STT icon indicating copy to clipboard operation
STT copied to clipboard

Bug: Common Voice Import script ignoring capitalisation

Open xXaRoXx opened this issue 2 years ago • 0 comments

Describe the bug The 'import_cv2.py' script is ignoring the provided alphabet.txt File that contains Uppercase and lowercase characters.

To Reproduce Steps to reproduce the behavior:

  1. Donwload the (German Common Voice) Dataset.

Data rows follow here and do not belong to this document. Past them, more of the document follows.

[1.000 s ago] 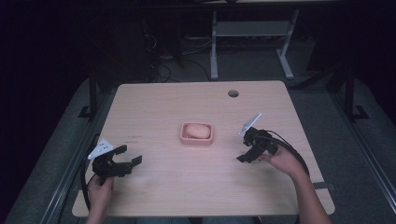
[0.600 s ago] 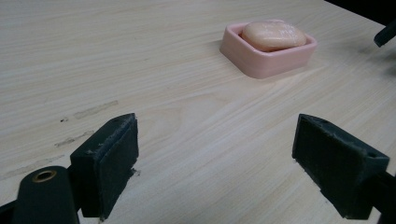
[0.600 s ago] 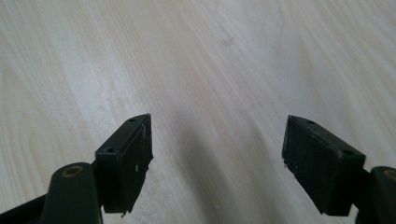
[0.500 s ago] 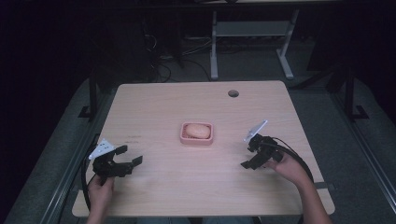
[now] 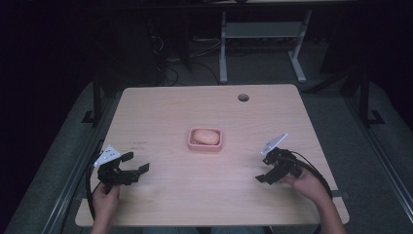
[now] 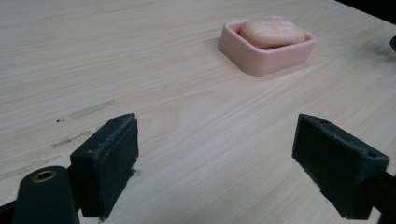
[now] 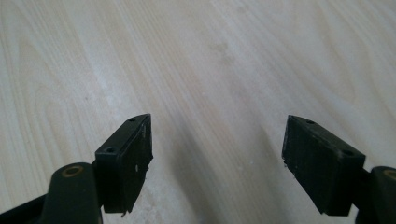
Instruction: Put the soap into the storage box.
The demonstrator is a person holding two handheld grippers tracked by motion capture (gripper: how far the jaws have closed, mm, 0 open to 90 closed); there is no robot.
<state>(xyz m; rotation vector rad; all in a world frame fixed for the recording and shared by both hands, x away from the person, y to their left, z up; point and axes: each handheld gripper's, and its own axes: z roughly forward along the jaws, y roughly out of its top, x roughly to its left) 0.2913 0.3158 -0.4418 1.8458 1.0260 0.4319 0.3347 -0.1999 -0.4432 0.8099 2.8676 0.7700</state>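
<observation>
Looking down from the high view, the pale wooden table carries a small pink rectangular soap dish near its middle, with a peach-coloured oval bar of soap lying inside it. The left gripper rests low over the near left part of the table, its jaws spread and aimed toward the dish, probably parked there so it can steady or reach the dish when needed. The right gripper sits at the near right, well apart from the dish, jaws parted with nothing between them; it looks withdrawn to the person's side rather than engaged. A dark round cable hole lies toward the table's far edge.

From the left gripper view, the two black jaws stand wide apart over bare wood, and the dish lies ahead and to the right. The soap fills most of the dish, smooth and rounded, rising above the rim, with faint lettering pressed into its top, too small to read.

From the right gripper view, the jaws are likewise apart above pale wood grain, holding nothing.
</observation>
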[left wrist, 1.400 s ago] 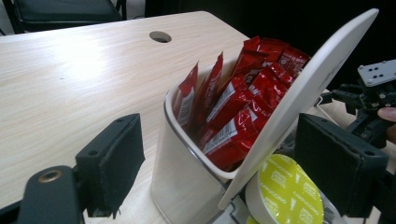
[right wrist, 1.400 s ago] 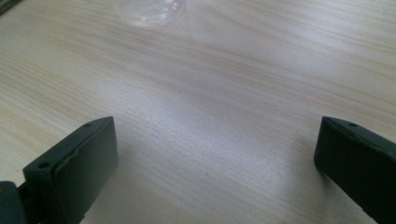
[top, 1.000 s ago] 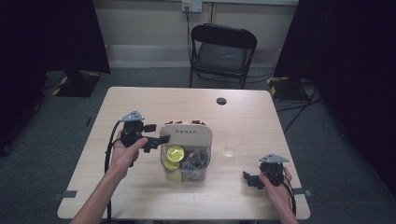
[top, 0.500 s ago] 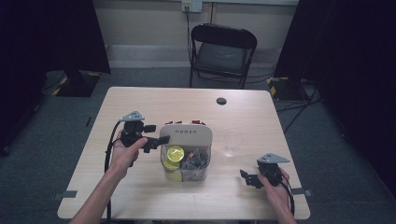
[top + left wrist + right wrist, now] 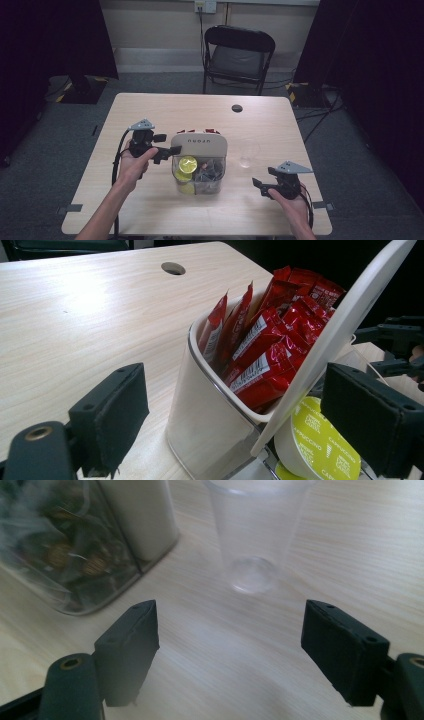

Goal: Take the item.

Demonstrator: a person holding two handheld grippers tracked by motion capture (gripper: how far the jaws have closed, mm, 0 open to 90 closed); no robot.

  2. Run the following command: import_cv2.py --filter_alphabet GermanUppercaseLowercase.txt CommonVoice/cv-corpus-8.0-2022-01-19/de/ GermanUppercaseLowercase.txt

  3. The resulting csv files in CommonVoice/cv-corpus-8.0-2022-01-19/de/clips do not contain any uppercase characters at all. de0d6b9264f03245f5d6101f5eb1f979d7160466ea12d8569546ce84e1751a68beeb533f32d26ad93a70cd3d1bae29fb8b346ea64e672ff7e556b4f221e42611 common_voice_de_27627045.mp3 Im Alter von vier Jahren wurde sie für die "Sesamstraße" entdeckt. 2 0 de from train.tsv versus common_voice_de_27627045.wav,237356,im alter von vier jahren wurde sie für die sesamstraße entdeckt from train.csv

Expected behavior The resulting csv Files should have Uppercase characters or at least filter out that specific line because according to the documentation on the wiki This alphabet is used to exclude all audio files whose transcripts contain characters not in the specified alphabet. all entries that include a character not specified would be excluded as '"' and '.' were not in the alphabet.txt. But the specified 'ß' was included in the generated files. So it seems it just converts all text to lowercase?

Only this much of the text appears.